DIRECTIONS FOR THIS TASK — Could you please transcribe the data exactly, without the pictures?

DATASET EXCERPT —
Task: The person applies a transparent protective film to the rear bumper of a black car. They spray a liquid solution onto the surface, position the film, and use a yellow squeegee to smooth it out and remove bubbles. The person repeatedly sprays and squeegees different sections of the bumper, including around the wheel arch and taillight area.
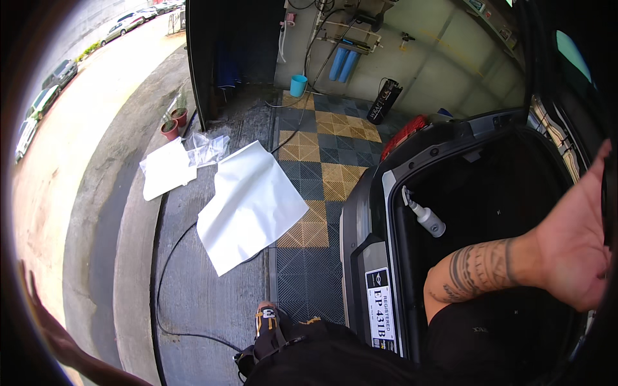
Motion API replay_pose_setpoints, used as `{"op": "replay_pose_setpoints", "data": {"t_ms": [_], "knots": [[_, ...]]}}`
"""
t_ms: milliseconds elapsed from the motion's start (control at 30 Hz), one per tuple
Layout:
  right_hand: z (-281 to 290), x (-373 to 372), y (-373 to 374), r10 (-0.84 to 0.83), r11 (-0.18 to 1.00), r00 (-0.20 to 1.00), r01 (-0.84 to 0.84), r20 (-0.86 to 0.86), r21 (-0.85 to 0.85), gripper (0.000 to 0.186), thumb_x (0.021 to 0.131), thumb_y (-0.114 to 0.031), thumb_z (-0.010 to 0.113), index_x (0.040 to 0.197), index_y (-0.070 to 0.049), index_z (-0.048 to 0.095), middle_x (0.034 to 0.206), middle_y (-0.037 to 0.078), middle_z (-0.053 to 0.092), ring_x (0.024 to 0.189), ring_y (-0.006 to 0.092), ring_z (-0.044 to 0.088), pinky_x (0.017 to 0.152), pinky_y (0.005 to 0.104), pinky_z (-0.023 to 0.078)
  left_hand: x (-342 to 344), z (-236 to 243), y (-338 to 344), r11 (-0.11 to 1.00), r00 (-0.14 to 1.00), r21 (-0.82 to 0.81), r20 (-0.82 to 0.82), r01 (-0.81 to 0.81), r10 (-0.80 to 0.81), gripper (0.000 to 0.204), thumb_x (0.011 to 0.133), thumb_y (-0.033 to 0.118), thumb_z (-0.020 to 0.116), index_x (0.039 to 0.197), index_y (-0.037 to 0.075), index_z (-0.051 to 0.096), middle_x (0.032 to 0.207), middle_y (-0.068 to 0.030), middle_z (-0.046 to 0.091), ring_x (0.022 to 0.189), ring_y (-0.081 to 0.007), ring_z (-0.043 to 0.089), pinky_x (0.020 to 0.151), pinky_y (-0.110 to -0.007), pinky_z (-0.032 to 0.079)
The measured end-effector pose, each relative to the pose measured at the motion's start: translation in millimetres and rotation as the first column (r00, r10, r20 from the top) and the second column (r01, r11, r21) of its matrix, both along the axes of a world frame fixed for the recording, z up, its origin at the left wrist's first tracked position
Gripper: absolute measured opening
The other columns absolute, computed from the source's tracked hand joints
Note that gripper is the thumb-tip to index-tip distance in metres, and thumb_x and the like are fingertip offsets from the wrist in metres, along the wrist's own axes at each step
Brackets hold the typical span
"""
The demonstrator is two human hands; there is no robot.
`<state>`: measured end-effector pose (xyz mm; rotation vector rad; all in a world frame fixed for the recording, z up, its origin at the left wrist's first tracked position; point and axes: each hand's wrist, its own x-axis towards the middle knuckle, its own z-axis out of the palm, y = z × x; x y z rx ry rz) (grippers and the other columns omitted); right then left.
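My left hand (pixel 51 331) is stretched far out at the left rim, fingers apart, holding nothing I can see. My right hand (pixel 576 254) reaches out at the right rim, palm showing and thumb extended, beside the dark edge of the car's opening. Its other fingers are partly cut off by the rim. Below my tattooed right forearm lies the open car boot (pixel 489 186), lined in black. A white spray bottle (pixel 427 219) rests inside it, tilted, near the boot's left edge. Neither hand touches the bottle.
A large white sheet (pixel 251 202) lies on the concrete, with a smaller white sheet (pixel 168 168) and clear plastic film (pixel 209 149) beyond. A black hose (pixel 164 276) curves across the ground. Farther off are potted plants (pixel 170 130), a blue bucket (pixel 298 85) and a black cylinder (pixel 384 101).
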<state>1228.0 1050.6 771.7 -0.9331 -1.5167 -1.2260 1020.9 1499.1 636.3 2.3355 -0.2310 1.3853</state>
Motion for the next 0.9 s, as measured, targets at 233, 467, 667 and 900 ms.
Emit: {"op": "replay_pose_setpoints", "data": {"t_ms": [233,467,667,900], "knots": [[-362,245,-34,-0.621,0.783,-0.061,-0.091,-0.781,-0.615,0.015,0.084,-0.003,0.063,0.098,0.003,0.066,0.088,0.007,0.066,0.079,0.0135,0.066,0.069,0.0246,0.052,103,-366,13,0.754,-0.554,-0.182,-0.575,-0.632,-0.603,0.054,0.084,0.034,0.067,0.130,0.011,0.050,0.105,-0.0084,0.067,0.077,-0.0214,0.065,0.051,-0.035,0.047],[-448,399,-70,-0.901,0.433,-0.164,-0.274,-0.402,-0.859,0.029,0.082,-0.004,0.051,0.108,-0.001,0.064,0.078,0.014,0.069,0.077,0.0233,0.069,0.073,0.0310,0.052,457,-407,77,0.990,-0.284,-0.025,-0.957,-0.139,-0.064,0.049,0.088,0.032,0.064,0.125,0.002,0.052,0.104,-0.0143,0.065,0.092,-0.0224,0.061,0.078,-0.035,0.050],[-476,621,-81,-0.676,0.694,-0.407,-0.075,-0.614,-0.716,0.032,0.086,-0.009,0.057,0.116,-0.002,0.059,0.081,0.013,0.069,0.072,0.0197,0.068,0.067,0.0310,0.052,861,-350,87,0.957,0.368,-0.278,-0.901,-0.082,-0.230,0.044,0.079,0.002,0.064,0.122,-0.003,0.053,0.092,-0.0160,0.065,0.078,-0.0204,0.062,0.067,-0.032,0.048],[-532,883,-129,-0.926,0.338,-0.248,-0.215,-0.283,-0.916,0.044,0.086,-0.021,0.058,0.128,-0.007,0.052,0.079,0.014,0.067,0.067,0.0216,0.064,0.065,0.0347,0.051,1110,-391,2,0.904,0.105,-0.422,-0.905,-0.077,-0.413,0.035,0.085,0.002,0.052,0.121,0.000,0.053,0.093,-0.0083,0.062,0.071,-0.0133,0.055,0.061,-0.027,0.045]]}}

ANSWER TO THIS PROBLEM —
Task: The person applies a transparent protective film to the rear bumper of a black car. They spray a liquid solution onto the surface, position the film, and use a yellow squeegee to smooth it out and remove bubbles. The person repeatedly sprays and squeegees different sections of the bumper, including around the wheel arch and taillight area.
Motion API replay_pose_setpoints, used as `{"op": "replay_pose_setpoints", "data": {"t_ms": [_], "knots": [[_, ...]]}}`
"""
t_ms: milliseconds elapsed from the motion's start (control at 30 Hz), one per tuple
Layout:
  right_hand: z (-281 to 290), x (-373 to 372), y (-373 to 374), r10 (-0.84 to 0.83), r11 (-0.18 to 1.00), r00 (-0.20 to 1.00), r01 (-0.84 to 0.84), r20 (-0.86 to 0.86), r21 (-0.85 to 0.85), gripper (0.000 to 0.186), thumb_x (0.021 to 0.131), thumb_y (-0.114 to 0.031), thumb_z (-0.010 to 0.113), index_x (0.040 to 0.197), index_y (-0.070 to 0.049), index_z (-0.048 to 0.095), middle_x (0.034 to 0.206), middle_y (-0.037 to 0.078), middle_z (-0.053 to 0.092), ring_x (0.024 to 0.189), ring_y (-0.006 to 0.092), ring_z (-0.044 to 0.088), pinky_x (0.017 to 0.152), pinky_y (0.005 to 0.104), pinky_z (-0.023 to 0.078)
  left_hand: x (-342 to 344), z (-236 to 243), y (-338 to 344), r11 (-0.11 to 1.00), r00 (-0.14 to 1.00), r21 (-0.82 to 0.81), r20 (-0.82 to 0.82), r01 (-0.81 to 0.81), r10 (-0.80 to 0.81), gripper (0.000 to 0.204), thumb_x (0.011 to 0.133), thumb_y (-0.033 to 0.118), thumb_z (-0.020 to 0.116), index_x (0.039 to 0.197), index_y (-0.037 to 0.075), index_z (-0.051 to 0.096), middle_x (0.032 to 0.207), middle_y (-0.068 to 0.030), middle_z (-0.046 to 0.091), ring_x (0.022 to 0.189), ring_y (-0.081 to 0.007), ring_z (-0.043 to 0.089), pinky_x (0.020 to 0.151), pinky_y (-0.110 to -0.007), pinky_z (-0.032 to 0.079)
The measured end-effector pose, each relative to the pose measured at the motion's start: translation in millimetres and rotation as the first column (r00, r10, r20 from the top) and the second column (r01, r11, r21) of its matrix, both along the axes of a world frame fixed for the recording, z up, its origin at the left wrist's first tracked position
Gripper: absolute measured opening
The other columns absolute, computed from the source's tracked hand joints
Note that gripper is the thumb-tip to index-tip distance in metres, and thumb_x and the like are fingertip offsets from the wrist in metres, along the wrist's own axes at each step
Brackets hold the typical span
"""
The demonstrator is two human hands; there is no robot.
`<state>`: measured end-effector pose (xyz mm; rotation vector rad; all in a world frame fixed for the recording, z up, its origin at the left wrist's first tracked position; point and axes: each hand's wrist, its own x-axis towards the middle knuckle, its own z-axis out of the palm, y = z × x; x y z rx ry rz) (grippers and the other columns omitted); right then left.
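My left hand (pixel 51 331) is stretched far out at the left rim, fingers apart, holding nothing I can see. My right hand (pixel 576 254) reaches out at the right rim, palm showing and thumb extended, beside the dark edge of the car's opening. Its other fingers are partly cut off by the rim. Below my tattooed right forearm lies the open car boot (pixel 489 186), lined in black. A white spray bottle (pixel 427 219) rests inside it, tilted, near the boot's left edge. Neither hand touches the bottle.
A large white sheet (pixel 251 202) lies on the concrete, with a smaller white sheet (pixel 168 168) and clear plastic film (pixel 209 149) beyond. A black hose (pixel 164 276) curves across the ground. Farther off are potted plants (pixel 170 130), a blue bucket (pixel 298 85) and a black cylinder (pixel 384 101).
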<state>1228.0 1050.6 771.7 -0.9331 -1.5167 -1.2260 1020.9 1499.1 636.3 2.3355 -0.2310 1.3853</state>
Motion for the next 0.9 s, as measured, targets at 233, 467, 667 and 900 ms.
Emit: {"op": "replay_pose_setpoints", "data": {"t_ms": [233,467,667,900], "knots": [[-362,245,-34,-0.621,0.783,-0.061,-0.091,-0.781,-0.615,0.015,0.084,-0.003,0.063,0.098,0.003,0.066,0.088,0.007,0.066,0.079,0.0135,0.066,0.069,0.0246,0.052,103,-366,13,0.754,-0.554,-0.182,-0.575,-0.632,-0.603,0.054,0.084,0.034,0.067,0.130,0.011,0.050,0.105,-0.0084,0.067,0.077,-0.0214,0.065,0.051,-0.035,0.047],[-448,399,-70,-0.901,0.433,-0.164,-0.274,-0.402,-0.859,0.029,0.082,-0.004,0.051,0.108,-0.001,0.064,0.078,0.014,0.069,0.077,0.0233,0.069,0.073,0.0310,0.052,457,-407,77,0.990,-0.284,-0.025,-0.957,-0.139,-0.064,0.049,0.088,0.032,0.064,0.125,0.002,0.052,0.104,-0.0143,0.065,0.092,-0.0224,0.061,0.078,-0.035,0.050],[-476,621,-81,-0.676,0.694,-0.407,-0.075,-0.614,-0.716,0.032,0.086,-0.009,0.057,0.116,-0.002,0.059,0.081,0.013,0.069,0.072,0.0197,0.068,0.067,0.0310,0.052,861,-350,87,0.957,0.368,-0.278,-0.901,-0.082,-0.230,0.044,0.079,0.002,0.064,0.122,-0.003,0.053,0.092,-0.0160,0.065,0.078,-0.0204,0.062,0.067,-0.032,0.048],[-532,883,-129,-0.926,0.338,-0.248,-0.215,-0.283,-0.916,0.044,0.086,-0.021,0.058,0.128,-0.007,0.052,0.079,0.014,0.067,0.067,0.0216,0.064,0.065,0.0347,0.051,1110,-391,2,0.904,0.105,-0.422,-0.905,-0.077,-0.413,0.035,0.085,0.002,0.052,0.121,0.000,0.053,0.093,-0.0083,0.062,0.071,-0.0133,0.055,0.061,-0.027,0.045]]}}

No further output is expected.